I’m praying for you Nicole!
~ Miracles & Blessings
God bless you. Thank you for sharing your written words.
Nicole I pray right now for your continued strength, faith, courage and determination. You are such an inspiration to so many. I hope we, too, can inspire you to keep a positive outlook on this moment and the future. God bless you and your family!
I pray that the treatment works. I will be trying something new for my MS when I get to new home in Idaho next month.
Hi Nicole – I am praying for you as you go through this treatment! Praying it will really help! So wonderful to meet you at CAN DO!
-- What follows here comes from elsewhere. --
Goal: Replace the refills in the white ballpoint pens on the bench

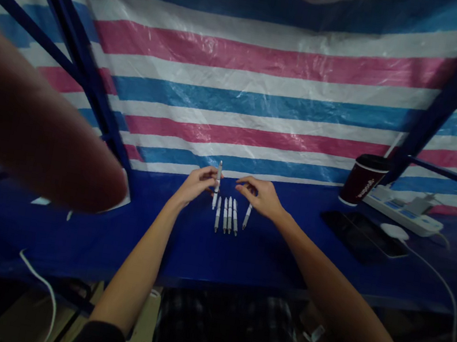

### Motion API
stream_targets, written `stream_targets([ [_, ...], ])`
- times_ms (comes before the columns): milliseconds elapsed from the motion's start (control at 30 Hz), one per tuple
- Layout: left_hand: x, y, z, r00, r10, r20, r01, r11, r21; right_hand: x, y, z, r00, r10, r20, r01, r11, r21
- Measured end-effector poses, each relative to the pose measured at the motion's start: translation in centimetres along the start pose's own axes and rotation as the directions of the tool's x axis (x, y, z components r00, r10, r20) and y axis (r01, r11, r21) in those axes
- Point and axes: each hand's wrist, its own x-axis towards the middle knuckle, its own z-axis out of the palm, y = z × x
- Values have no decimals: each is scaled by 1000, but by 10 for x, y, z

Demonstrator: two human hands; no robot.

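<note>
My left hand (197, 185) is closed, with a white-and-grey pen (217, 184) pinched between thumb and fingers. That pen stands nearly upright, tip end up, at the left end of a group of pens. Below and between my hands, several similar pens (229, 217) lie side by side on the blue table (205, 257), their grey ends towards me. To the right, another pen (247, 217) lies apart from them, slightly slanted, its far end close under my right hand (263, 195). The right hand's fingers are bent but apart, with nothing visible in them.
A dark red lidded cup (362, 180) stands at the back right beside a white power strip (406, 211). Nearer are a black phone (376, 233) and a white charger (394, 231) with its cable. A large blurred finger (44, 122) covers the left. Blue metal posts (455, 98) flank a striped sheet (264, 60).
</note>
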Motion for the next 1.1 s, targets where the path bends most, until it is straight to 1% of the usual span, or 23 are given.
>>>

The memory stuff is what hurts the most for me, too. It seems like more and more details of my life are ending up in this massive black hole in my mind. It’s scary. I’m only 44 and my mother is worried I have dementia. Wishing you the best of luck on Lemtrada!
I wish you the best wit this new med, Nicole.
You are amazing. You are strong. You give me hope. Xo
You are such a fighter and a warrior. Often times, I do not comment but I reach each of your blogs. It’s therapeutic because you put into words sometimes what I cannot. Did you experience side effects thus far? I am always wary of using my last option or is it really our last option you know? My husband is very caring and protective,I just worry about the future. I think all of us do. Just live life and keep moving! Lately,I have been having these chest pains so bad go to doc they find nothing. Ever experienced anything like that? Sending you blessings and hugs that this med is the one!!!